トランプ氏が減税や規制緩和などを行うとの期待が出たことで、原油価格の下げ止まりなども加わり物価の上昇期待も強まった。12月にはFOMCでの再利上げの決定もあり、米長期金利が上昇し、これがドル高を招き、米国株式市場は上昇した。
しかし、ここにきての円安は当時とは状況が異なっている。ロシアによるウクライナ侵攻というリスクに対して、リスク回避の円高ともなっていない。ではどうして円安が進行しているのか。
ロシアによるウクライナ侵攻に対してはリスク回避のドル高によるものとの見方もできようが、いずれにしても円が売られやすい状況になりつつあることもたしかである。
そのひとつの要因として経常赤字がある。財務省が3月8日に発表した1月の国際収支(速報)で、貿易や投資による日本と外国のお金の出入りを示す「経常収支」が1兆1887億円の赤字だった。赤字幅は2014年1月に次いで、過去2番目の大きさである。原油価格の高騰などにより、貿易収支の赤字が膨らんだことが影響した。
原油高などの資源価格の上昇は一時的との見方もあるが、ロシアによるウクライナ侵攻は資源高のきっかけではなく、それを加速させたに過ぎない。仮に停戦となっても原油価格の下げには限界があるとみられる。
原油などの資源高は物価を上昇させる。この物価高を受けてFRBは今週のFOMCで利上げを決定するとみられる。イングランド銀行もすでに利上げを決定している。ECBも量的緩和を早めに切り上げ、利上げのタイミングを探っている。

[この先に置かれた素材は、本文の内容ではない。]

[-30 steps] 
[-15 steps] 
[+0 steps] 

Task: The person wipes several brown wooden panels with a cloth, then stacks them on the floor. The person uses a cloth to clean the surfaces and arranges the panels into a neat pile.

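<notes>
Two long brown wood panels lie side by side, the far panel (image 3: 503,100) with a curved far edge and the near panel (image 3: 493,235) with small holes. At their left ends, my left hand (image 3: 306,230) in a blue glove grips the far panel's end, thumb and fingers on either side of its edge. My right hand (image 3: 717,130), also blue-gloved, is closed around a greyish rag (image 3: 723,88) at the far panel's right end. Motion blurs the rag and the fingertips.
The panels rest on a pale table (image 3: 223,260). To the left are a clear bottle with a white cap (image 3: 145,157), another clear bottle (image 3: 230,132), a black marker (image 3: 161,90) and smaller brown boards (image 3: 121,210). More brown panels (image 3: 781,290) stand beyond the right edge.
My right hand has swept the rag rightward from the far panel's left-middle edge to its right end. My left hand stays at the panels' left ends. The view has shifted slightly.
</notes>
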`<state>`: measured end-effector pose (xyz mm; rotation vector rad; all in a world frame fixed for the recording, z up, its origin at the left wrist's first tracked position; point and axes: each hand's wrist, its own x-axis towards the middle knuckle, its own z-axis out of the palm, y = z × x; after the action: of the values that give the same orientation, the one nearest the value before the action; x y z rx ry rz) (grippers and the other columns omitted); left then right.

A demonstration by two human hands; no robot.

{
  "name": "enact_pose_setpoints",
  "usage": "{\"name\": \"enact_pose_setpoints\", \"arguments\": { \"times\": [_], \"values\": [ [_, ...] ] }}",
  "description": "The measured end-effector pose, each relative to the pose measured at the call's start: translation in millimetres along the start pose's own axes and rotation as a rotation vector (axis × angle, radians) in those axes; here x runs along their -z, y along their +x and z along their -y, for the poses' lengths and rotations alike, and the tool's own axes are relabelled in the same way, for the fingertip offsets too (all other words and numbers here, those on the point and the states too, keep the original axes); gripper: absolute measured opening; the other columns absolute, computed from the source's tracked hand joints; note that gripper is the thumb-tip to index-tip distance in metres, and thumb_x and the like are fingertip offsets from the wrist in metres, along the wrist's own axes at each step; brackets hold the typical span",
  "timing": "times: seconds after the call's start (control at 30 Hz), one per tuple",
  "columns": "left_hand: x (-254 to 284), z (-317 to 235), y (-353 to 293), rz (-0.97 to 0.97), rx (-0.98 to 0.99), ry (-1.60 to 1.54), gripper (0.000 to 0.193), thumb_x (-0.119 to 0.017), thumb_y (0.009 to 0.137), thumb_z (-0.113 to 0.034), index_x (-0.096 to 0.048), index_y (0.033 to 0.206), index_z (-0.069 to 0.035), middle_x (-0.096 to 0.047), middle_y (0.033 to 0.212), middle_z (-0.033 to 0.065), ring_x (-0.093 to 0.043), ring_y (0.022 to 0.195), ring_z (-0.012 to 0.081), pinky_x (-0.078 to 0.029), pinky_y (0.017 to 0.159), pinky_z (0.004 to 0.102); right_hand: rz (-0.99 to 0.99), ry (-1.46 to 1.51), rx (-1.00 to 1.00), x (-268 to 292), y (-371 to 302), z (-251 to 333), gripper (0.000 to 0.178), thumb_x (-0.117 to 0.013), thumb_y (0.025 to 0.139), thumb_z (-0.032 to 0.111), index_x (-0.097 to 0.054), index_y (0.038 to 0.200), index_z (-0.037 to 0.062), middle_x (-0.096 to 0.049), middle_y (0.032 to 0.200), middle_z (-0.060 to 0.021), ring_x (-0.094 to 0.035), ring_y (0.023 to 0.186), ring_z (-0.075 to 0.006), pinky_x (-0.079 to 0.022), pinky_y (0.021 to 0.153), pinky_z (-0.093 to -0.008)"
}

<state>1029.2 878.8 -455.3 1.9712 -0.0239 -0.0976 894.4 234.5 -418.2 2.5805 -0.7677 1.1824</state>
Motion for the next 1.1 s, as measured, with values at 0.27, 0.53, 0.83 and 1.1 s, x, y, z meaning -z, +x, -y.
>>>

これに対して現在の日銀は消費者物価指数が目標の2%に届いていないとの理由から正常化に向けた動きは封印しているかにみえる。
4月以降の消費者物価指数は携帯電話料金の引き下げによる影響がある程度なくなることや、食料品の値上げ、原油価格の上昇とそれによる電気料金の引き上げなども予想され、前年比で2%を超えてくる可能性が出ている。
それでも黒田日銀総裁が正常化に向きを変える必要性を意識することは現状は考えづらい。このため日米の金融政策の方向性の違い、金利差の拡大などが意識されての円安ドル高も今回のドル円が5年2か月ぶりの水準を付けた背景となっている。
円安はさらなる物価上昇の要因ともなることで、以前に比べると景気にとって必ずしもプラスとは言い切れない。輸出企業も海外への工場移転なども進み、国内経済が円安にとって潤うという状況でもなくなりつつあることにも注意が必要となる。
2015年6月にドル円が125円に近づいた時に日銀の黒田総裁が「ここからさらに実質実効為替レートが円安に振れていくことはありそうにない」と、さらなる円安をけん制する発言をした、いわゆる黒田ラインと呼ばれたものであるが、名目為替レートでみれば125円とは距離がある。しかし、1月の円の実質実効相場(日銀公表値)は2015年6月のレベル(67.63)を下回り67.55となっていたことで、すでにそのラインは突破しているともいえる。